The shortfall highlights the depth of the liquidity crisis at the Zimbabwe Stock Exchange-listed supermarket group, which is battling to avoid collapse after reporting a staggering US$29.6 million loss for the year ended March 31, 2025.

To stay afloat, the company is rolling out a recovery programme that includes asset sales, leaseback arrangements, and efforts to raise US$10.5 million to settle debts and re-establish credit lines with key suppliers.

Property Sales and Collateral Gap

According to unaudited financial statements, supermarket buildings and other immovable assets valued at about US$10.5 million have been earmarked for disposal. By August 2025, offers worth US$7.3 million were on the table, with potential buyers open to long-term leaseback deals.

Other properties were pledged as collateral, including:

OK Mbuya Nehanda, Harare – US$3.21m

OK Glen View, Harare – US$1.83m

Birmingham Warehouse, Harare – US$3.7m

OK Gweru – US$2.7m

OK Malvern, Harare – US$1.42m

Harare Stand (Odar Township) – US$720,000

Harare Stand (Salisbury Township) – US$4.84m

Borrowdale Stand, Harare – US$6m

The combined value of these assets, US$19.58 million, falls short of the US$23 million debt they are tied to, underscoring the group’s precarious position.

Revenue Collapse and Cost Pressures

Revenue plunged 53% to US$240 million in 2025, driven by supply chain breakdowns, exchange rate volatility, and intensifying competition from the informal sector. Suppliers increasingly demanded hard currency payments or reduced credit terms, leaving shelves understocked.
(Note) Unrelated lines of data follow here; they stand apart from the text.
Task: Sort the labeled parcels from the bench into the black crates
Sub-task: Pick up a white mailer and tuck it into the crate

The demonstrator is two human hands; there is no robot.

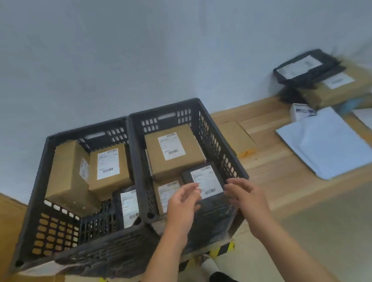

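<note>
Black crates [164, 108] stand side by side, so I can drop parcels into either (labels face up, readable). The black parcel [205, 179] lies in the near corner of the right-hand one, my left hand [183, 205] and right hand [247, 197] flanking it, fingers loosely curved; I cannot tell if they grip it. Behind rises a pale wall [173, 42]; the wooden bench [281, 165] on the right carries unsorted parcels [335, 90]

A person's left hand [182, 201] and right hand [245, 195], fingers loosely curled, flank a black labelled parcel [203, 181] lying in the right crate [214, 125]. Brown boxes [172, 150] sit in it and in the left crate [43, 217]; a white mailer [326, 142] lies on the wooden surface [282, 178].
</note>
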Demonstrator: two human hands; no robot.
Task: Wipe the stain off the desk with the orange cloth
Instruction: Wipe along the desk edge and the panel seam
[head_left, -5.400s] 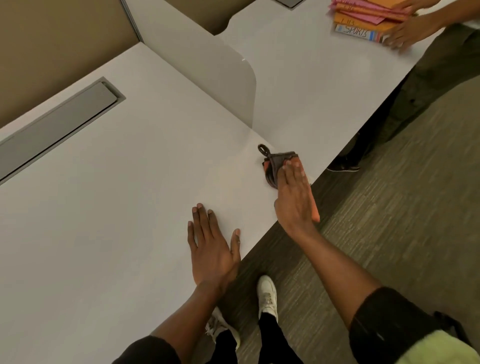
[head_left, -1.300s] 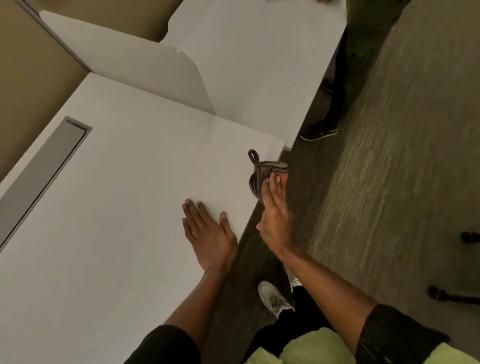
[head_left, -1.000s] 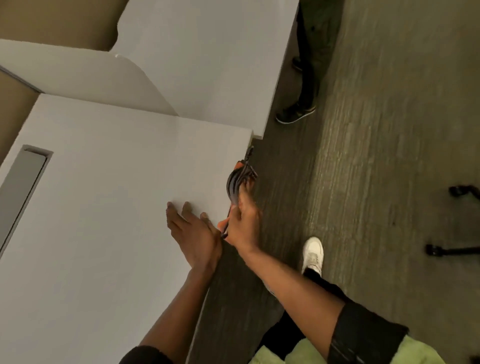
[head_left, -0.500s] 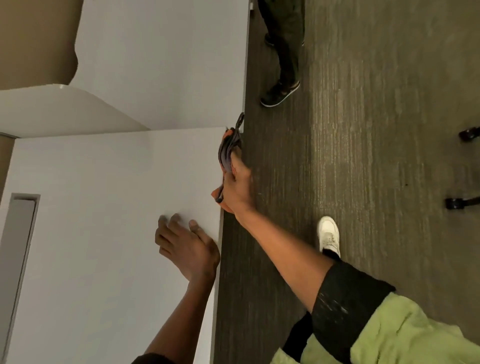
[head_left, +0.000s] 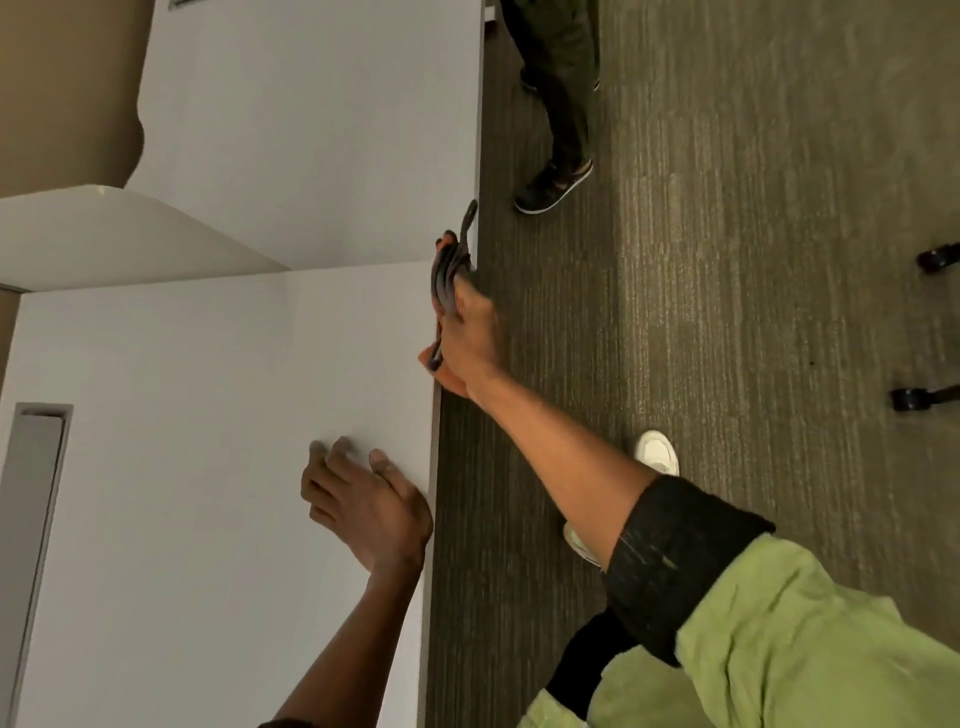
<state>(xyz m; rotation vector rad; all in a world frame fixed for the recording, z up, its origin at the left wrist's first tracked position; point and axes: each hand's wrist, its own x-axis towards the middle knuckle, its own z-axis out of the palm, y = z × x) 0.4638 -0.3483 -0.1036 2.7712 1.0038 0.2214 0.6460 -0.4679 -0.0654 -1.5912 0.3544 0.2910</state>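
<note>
Orange with a dark grey backing, the orange cloth (head_left: 447, 275) sits folded at the desk's (head_left: 218, 395) right-hand edge, close to its far corner, pressed edge-on against the rim, with a small dark loop standing up at its far end. It looks soft and light — a thing likely to bunch or slide under a loose hold, best taken flat across the folded pad, not by the loop. The right hand (head_left: 465, 332) is closed on it, fingers laid along the fold and the palm just off the rim over the carpet (head_left: 727, 260). The left hand (head_left: 363, 499) holds nothing — fingers loosely curled, tips resting on the white top near the same edge, well back from the cloth. No stain shows on the visible surface. A second person's leg and dark shoe (head_left: 550, 187) stand on the carpet beyond the neighbouring desk.
</note>
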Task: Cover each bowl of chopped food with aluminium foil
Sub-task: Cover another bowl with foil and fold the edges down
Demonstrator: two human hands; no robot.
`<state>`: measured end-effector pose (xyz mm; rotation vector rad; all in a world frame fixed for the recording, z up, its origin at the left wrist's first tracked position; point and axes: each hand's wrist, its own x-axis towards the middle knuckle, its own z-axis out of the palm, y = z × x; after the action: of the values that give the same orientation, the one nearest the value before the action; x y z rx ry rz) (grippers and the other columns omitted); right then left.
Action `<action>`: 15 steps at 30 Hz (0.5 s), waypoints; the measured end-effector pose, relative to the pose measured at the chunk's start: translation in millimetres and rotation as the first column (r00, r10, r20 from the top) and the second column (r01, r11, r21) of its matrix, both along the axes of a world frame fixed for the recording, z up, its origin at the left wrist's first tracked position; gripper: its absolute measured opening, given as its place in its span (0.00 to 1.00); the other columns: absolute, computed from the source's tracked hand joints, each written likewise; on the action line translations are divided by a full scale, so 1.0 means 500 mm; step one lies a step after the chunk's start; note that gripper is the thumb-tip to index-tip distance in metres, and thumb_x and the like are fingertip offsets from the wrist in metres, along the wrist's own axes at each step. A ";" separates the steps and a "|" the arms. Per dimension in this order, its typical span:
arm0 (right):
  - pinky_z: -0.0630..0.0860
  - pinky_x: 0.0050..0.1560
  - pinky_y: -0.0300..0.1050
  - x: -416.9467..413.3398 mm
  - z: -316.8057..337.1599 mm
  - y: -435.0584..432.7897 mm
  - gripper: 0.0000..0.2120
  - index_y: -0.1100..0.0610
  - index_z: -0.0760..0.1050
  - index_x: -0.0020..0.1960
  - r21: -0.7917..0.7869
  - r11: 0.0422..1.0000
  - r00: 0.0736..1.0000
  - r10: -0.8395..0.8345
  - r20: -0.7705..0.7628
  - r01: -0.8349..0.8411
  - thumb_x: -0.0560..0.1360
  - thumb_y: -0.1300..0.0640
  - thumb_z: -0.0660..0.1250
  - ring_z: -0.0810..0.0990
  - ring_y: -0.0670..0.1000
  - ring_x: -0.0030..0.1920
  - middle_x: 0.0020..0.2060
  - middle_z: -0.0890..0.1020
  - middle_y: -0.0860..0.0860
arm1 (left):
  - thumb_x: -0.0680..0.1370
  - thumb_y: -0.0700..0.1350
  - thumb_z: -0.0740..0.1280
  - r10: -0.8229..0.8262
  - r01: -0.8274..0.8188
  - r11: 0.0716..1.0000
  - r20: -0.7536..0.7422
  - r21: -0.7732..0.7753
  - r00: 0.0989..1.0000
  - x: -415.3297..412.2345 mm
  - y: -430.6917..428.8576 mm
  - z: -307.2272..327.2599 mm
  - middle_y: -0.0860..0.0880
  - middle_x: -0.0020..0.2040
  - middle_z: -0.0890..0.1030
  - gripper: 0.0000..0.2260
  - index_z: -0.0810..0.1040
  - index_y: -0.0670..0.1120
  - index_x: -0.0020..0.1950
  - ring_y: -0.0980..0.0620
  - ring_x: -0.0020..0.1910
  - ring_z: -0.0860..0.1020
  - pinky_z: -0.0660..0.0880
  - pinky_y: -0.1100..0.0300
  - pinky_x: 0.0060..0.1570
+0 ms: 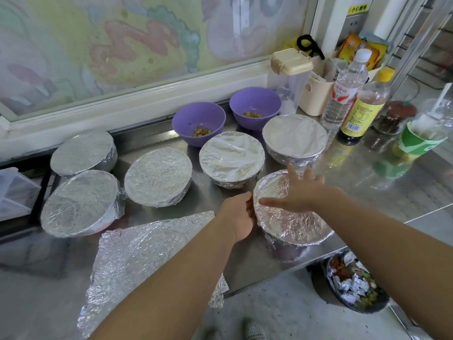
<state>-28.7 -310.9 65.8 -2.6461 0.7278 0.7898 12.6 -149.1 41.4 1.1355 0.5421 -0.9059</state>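
Facing up, foil-covered bowl (294, 224); right hand (301, 190) spread flat on top, left hand (239, 214), fingers together, seemingly against its side.

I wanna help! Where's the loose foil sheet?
In the head view, the foil sheet lies at the near edge of the counter, left of the left hand.

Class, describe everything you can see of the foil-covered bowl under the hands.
The bowl stands upright at the front edge of the steel counter. Crinkled foil stretches flat over its top and folds round the rim; its dark wall shows beneath. The right hand lies spread on the foil; the left hand touches its left rim.
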 end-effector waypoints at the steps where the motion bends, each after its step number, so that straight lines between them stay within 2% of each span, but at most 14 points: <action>1: 0.50 0.71 0.81 0.001 -0.001 -0.009 0.79 0.43 0.27 0.79 0.003 1.000 1.000 0.008 0.017 -0.008 0.37 0.09 0.49 0.39 0.69 0.79 0.80 0.34 0.58 | 0.83 0.39 0.61 0.017 -0.016 1.000 0.020 -0.024 1.000 -0.008 0.005 0.000 0.39 0.55 0.83 0.09 0.79 0.37 0.57 0.46 0.45 0.81 0.79 0.57 0.43; 3: 0.48 0.70 0.82 0.000 -0.010 -0.021 0.79 0.40 0.27 0.78 0.012 0.999 0.997 0.047 0.067 -0.048 0.38 0.09 0.53 0.36 0.68 0.79 0.80 0.34 0.56 | 0.83 0.39 0.61 0.023 -0.020 0.999 0.051 -0.044 0.998 -0.027 0.010 -0.002 0.39 0.53 0.83 0.10 0.81 0.38 0.56 0.47 0.43 0.81 0.78 0.57 0.42; 5: 0.47 0.71 0.81 -0.003 -0.019 -0.023 0.78 0.40 0.28 0.78 0.039 0.996 0.994 0.076 0.072 -0.079 0.40 0.09 0.56 0.32 0.68 0.78 0.80 0.33 0.54 | 0.84 0.41 0.60 0.009 -0.006 0.998 0.053 -0.062 0.999 -0.045 0.012 -0.005 0.42 0.51 0.84 0.11 0.81 0.40 0.57 0.48 0.44 0.81 0.78 0.57 0.46; 9: 0.51 0.69 0.83 -0.009 -0.019 -0.010 0.76 0.40 0.28 0.79 0.041 0.996 0.997 0.076 0.023 -0.077 0.44 0.11 0.61 0.34 0.69 0.79 0.80 0.32 0.52 | 0.84 0.37 0.58 -0.046 0.052 0.997 0.091 -0.064 0.995 -0.059 0.000 -0.015 0.40 0.57 0.84 0.13 0.78 0.41 0.65 0.44 0.56 0.82 0.76 0.49 0.63; 12: 0.50 0.73 0.79 -0.001 -0.018 -0.008 0.79 0.42 0.29 0.79 0.053 0.997 0.998 0.057 0.012 -0.058 0.41 0.11 0.60 0.36 0.69 0.79 0.81 0.34 0.54 | 0.83 0.34 0.56 -0.116 0.108 0.993 0.181 0.055 0.977 -0.050 -0.010 -0.024 0.44 0.47 0.80 0.15 0.73 0.37 0.68 0.47 0.46 0.79 0.75 0.49 0.58; 14: 0.48 0.76 0.74 0.004 -0.010 -0.010 0.78 0.44 0.28 0.79 0.066 0.997 0.999 0.038 -0.016 -0.037 0.43 0.12 0.60 0.37 0.70 0.79 0.80 0.34 0.58 | 0.82 0.33 0.56 -0.137 0.113 0.986 0.205 0.125 0.969 -0.038 -0.017 -0.023 0.45 0.46 0.82 0.15 0.77 0.38 0.65 0.47 0.47 0.80 0.75 0.47 0.61; 15: 0.47 0.77 0.72 0.003 -0.003 -0.011 0.76 0.46 0.28 0.80 0.070 0.997 0.999 0.030 -0.038 -0.028 0.46 0.13 0.61 0.38 0.71 0.78 0.80 0.33 0.59 | 0.82 0.32 0.57 -0.129 0.102 0.985 0.194 0.140 0.973 -0.032 -0.019 -0.020 0.44 0.47 0.84 0.15 0.81 0.40 0.60 0.46 0.47 0.82 0.76 0.47 0.62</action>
<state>-27.3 -316.6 64.1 -2.5916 0.6610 0.8607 -3.3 -158.4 31.4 1.3718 0.3746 -0.8524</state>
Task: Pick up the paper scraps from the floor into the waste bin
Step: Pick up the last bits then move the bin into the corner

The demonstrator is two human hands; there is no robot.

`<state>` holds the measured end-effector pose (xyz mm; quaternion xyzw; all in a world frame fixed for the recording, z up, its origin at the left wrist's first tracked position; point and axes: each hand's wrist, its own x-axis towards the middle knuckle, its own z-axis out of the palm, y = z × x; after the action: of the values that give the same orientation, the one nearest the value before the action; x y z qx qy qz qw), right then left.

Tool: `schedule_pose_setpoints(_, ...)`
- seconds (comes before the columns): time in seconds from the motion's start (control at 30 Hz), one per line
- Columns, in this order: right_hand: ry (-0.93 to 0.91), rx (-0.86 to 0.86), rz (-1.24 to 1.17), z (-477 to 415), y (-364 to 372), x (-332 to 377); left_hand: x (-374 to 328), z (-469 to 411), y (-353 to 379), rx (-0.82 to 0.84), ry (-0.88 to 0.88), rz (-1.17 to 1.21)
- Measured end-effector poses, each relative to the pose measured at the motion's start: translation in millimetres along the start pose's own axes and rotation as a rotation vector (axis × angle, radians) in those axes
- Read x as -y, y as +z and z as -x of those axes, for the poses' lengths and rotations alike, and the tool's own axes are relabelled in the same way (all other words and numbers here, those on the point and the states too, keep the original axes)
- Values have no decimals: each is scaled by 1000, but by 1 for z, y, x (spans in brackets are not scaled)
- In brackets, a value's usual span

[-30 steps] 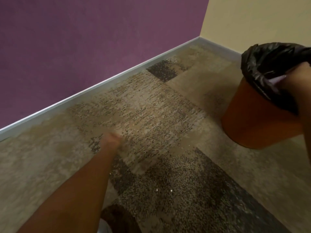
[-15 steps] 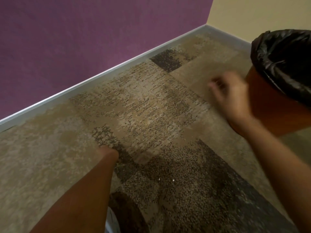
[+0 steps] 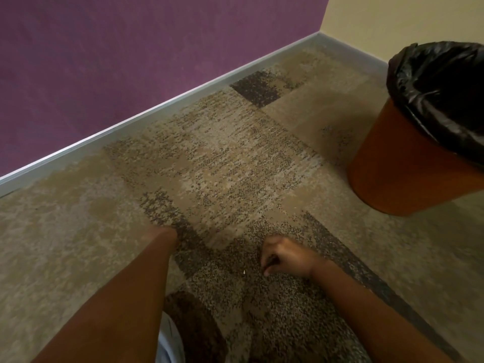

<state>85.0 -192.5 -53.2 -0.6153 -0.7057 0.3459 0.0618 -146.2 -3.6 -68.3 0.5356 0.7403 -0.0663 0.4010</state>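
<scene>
head view | right hand [image 3: 285, 255] fingers curled down onto carpet [image 3: 235, 158], grip unclear | left hand [image 3: 164, 233] end-on, fingers can't tell | paper scrap [image 3: 244, 271] just beside right fingertips | I'd pinch low with thumb and forefinger; waste bin [image 3: 403, 166] well apart

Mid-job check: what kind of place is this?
Probably an office or similar commercial room, at a corner: patterned carpet tiles, a grey baseboard under a purple wall meeting a cream wall, and an orange waste bin lined with a black bag.
</scene>
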Motion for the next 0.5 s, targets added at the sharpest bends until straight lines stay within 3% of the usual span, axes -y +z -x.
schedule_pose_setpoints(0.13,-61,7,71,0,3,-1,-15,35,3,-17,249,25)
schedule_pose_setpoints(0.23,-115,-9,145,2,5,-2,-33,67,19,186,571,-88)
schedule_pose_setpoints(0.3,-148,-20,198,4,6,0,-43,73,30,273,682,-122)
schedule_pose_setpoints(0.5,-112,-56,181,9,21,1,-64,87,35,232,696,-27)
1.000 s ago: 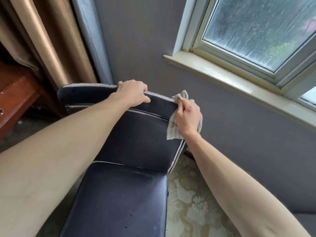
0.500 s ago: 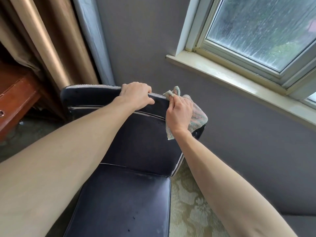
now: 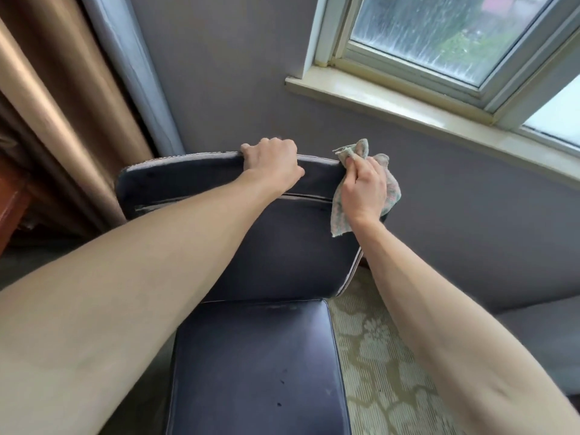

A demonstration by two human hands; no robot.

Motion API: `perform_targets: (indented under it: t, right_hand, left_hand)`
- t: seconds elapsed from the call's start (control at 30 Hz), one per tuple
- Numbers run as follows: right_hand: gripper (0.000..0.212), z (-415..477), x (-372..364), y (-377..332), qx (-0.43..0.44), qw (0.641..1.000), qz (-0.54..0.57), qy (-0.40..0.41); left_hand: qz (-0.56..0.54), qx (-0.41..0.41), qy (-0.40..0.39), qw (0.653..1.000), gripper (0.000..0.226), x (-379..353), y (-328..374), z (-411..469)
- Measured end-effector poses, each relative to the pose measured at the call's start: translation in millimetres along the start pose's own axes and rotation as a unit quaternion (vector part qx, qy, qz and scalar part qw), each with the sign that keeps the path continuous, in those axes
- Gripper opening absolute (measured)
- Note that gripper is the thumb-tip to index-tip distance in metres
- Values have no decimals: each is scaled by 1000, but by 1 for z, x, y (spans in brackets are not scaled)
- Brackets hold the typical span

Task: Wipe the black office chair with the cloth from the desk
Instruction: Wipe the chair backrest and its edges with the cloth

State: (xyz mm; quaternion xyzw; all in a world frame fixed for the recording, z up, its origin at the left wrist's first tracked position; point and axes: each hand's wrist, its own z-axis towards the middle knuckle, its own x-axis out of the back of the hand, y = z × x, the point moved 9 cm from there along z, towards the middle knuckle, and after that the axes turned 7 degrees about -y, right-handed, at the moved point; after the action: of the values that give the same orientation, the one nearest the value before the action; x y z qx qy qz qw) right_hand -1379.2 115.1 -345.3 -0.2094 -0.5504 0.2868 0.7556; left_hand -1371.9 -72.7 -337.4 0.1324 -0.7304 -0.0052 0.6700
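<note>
The black office chair stands in front of me, its padded back upright and its seat toward the bottom of the view. My left hand grips the top edge of the backrest, fingers curled over it. My right hand holds a pale checked cloth against the backrest's top right corner. Part of the cloth sticks up above my fingers and part hangs below my wrist.
A grey wall rises right behind the chair, with a window sill and window at the upper right. Brown curtains hang at the left beside a wooden desk edge. Patterned floor lies right of the seat.
My right hand and the cloth have stayed at the backrest's top right corner, shifting a little along its edge. My left hand has kept its grip on the top edge.
</note>
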Motion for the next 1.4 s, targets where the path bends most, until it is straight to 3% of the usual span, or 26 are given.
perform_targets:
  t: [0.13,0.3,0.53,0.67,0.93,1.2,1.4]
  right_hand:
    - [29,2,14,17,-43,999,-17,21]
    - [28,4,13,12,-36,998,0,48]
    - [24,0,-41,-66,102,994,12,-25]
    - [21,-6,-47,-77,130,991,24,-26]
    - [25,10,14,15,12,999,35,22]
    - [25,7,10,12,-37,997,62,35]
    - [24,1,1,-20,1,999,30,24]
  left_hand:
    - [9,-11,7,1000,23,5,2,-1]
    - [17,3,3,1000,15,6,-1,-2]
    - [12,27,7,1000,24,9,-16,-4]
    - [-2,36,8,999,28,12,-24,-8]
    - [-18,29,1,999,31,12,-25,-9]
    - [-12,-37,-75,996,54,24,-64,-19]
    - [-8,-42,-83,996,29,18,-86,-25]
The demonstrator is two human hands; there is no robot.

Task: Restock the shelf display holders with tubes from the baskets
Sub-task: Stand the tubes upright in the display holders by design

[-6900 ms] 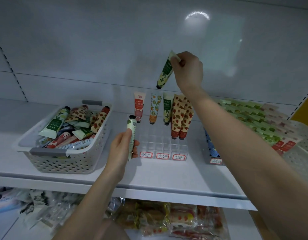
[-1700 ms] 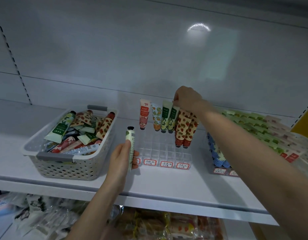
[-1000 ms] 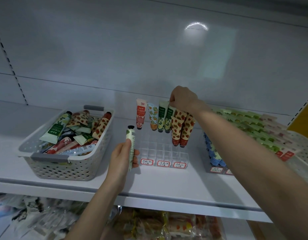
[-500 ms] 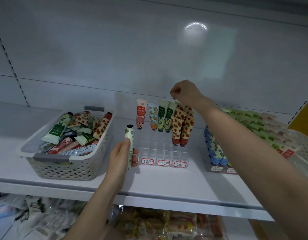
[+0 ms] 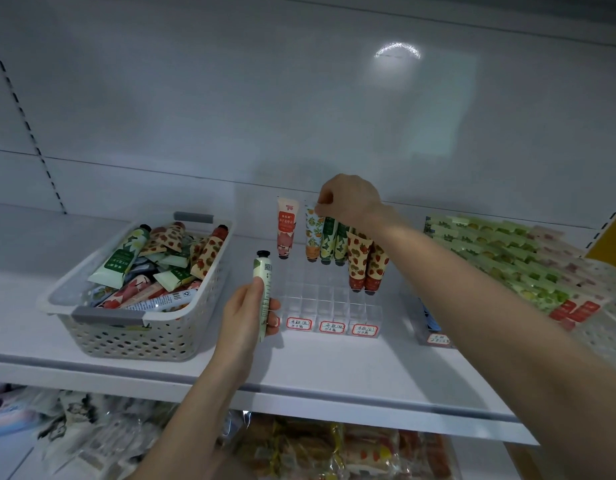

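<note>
**While the left hand grips a tube, the right reaches the holder's back row**

Where the curled fingertips (image 5: 320,205) of the right hand (image 5: 348,202) meet the back row of the clear holder (image 5: 331,303), they touch the crimped top of the orange-fruit tube (image 5: 311,237). They hide the top of the dark green tube (image 5: 328,239) beside it, and I cannot tell whether they pinch either one. The left hand (image 5: 246,313) wraps its fingers round a pale green tube (image 5: 264,289), upright with its black cap up, just by the holder's front left corner. A basket (image 5: 133,336) of loose tubes sits to the left on the shelf (image 5: 334,370).

The right hand (image 5: 348,202) covers the tops of the green tubes (image 5: 329,241); handwriting on the red-bordered labels (image 5: 331,327) is too small to read.
</note>
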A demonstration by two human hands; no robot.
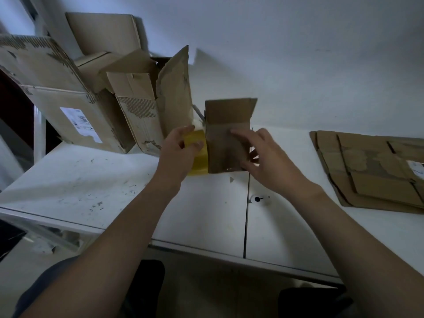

Frequent power outages inflated operating costs, while currency controls distorted pricing structures. Despite cutting overheads by 51%, the savings were wiped out by the revenue collapse, leaving OK unable to meet its financial obligations.

The company also exited the Food Lovers Market franchise, writing off US$4 million linked to its Fresh & Green City branch. Several loss-making outlets, including stores in Banket and Marondera, were closed, with more shutdowns likely.

Additional Strains

Labour disputes have added to the turmoil, with a US$500,000 claim for alleged wrongful dismissals still unresolved. At the same time, ZIMRA has slapped the group with a US$2.05 million penalty over non-compliance with fiscal till integration rules, a charge the company is contesting.

Recovery Attempts

In August 2025, OK Zimbabwe raised US$20 million through a rights issue, part of a broader turnaround strategy that also involves property disposals and new credit facilities. Management believes these measures will stabilise the balance sheet, improve liquidity, and rebuild confidence among suppliers.

Chairman Herbert Nkala admitted the road to recovery would be long, but remained optimistic.

> “The recovery of the Group has started, but it will take some time to return to normal operations. Cost optimisation, in-store improvements and online sales growth remain at the centre of our strategy. With focus and discipline, we are confident of delivering sustainable returns to shareholders in the medium term,” Nkala said.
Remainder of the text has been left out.